**To do**
Look through the listing below, and wherever a line has the string "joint", copy it.

(Provided material)

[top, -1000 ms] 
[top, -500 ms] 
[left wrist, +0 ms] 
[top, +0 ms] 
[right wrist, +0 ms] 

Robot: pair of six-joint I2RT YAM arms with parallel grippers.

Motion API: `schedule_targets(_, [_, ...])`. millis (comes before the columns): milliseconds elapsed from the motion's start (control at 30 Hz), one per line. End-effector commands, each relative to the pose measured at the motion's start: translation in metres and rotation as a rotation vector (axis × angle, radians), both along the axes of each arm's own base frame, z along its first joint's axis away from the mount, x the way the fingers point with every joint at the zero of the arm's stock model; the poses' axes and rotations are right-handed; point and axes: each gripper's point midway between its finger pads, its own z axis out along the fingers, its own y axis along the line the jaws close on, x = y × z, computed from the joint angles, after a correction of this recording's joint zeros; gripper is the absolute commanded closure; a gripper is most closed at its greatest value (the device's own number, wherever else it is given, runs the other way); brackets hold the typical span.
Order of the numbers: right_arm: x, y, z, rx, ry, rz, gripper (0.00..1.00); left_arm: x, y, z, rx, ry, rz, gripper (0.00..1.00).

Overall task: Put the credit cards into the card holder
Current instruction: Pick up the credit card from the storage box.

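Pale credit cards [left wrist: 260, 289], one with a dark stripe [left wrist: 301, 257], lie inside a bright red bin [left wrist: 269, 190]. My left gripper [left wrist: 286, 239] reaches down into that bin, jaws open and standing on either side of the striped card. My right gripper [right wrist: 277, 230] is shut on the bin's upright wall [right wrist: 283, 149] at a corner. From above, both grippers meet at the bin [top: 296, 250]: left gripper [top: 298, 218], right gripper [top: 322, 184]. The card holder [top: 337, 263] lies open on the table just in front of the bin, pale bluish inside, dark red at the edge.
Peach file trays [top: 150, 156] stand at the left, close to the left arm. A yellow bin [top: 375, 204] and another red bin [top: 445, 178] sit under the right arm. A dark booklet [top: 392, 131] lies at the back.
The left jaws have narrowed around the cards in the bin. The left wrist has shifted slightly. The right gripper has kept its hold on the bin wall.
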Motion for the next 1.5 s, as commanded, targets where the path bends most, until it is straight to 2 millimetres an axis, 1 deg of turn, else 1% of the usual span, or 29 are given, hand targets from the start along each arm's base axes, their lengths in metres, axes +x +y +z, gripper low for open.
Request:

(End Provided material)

**Expected answer**
Robot: pair of six-joint I2RT YAM arms with parallel grippers.
Motion API: `schedule_targets(_, [_, ...])`. millis (comes before the columns): milliseconds elapsed from the motion's start (control at 30 Hz), one per line. End-effector commands, each relative to the pose measured at the motion's start: translation in metres and rotation as a rotation vector (axis × angle, radians), both along the axes of each arm's own base frame, z along its first joint's axis away from the mount, x the way the fingers point with every joint at the zero of the arm's stock model; the poses' axes and rotations are right-handed; point and axes: each gripper's point midway between its finger pads, its own z axis out along the fingers, its own y axis along the line the jaws close on, x = y × z, computed from the joint angles, after a correction of this recording's joint zeros; gripper is the absolute commanded closure; a gripper is most closed at its greatest value (the device's own number, wherever else it is given, runs the other way); brackets hold the typical span.

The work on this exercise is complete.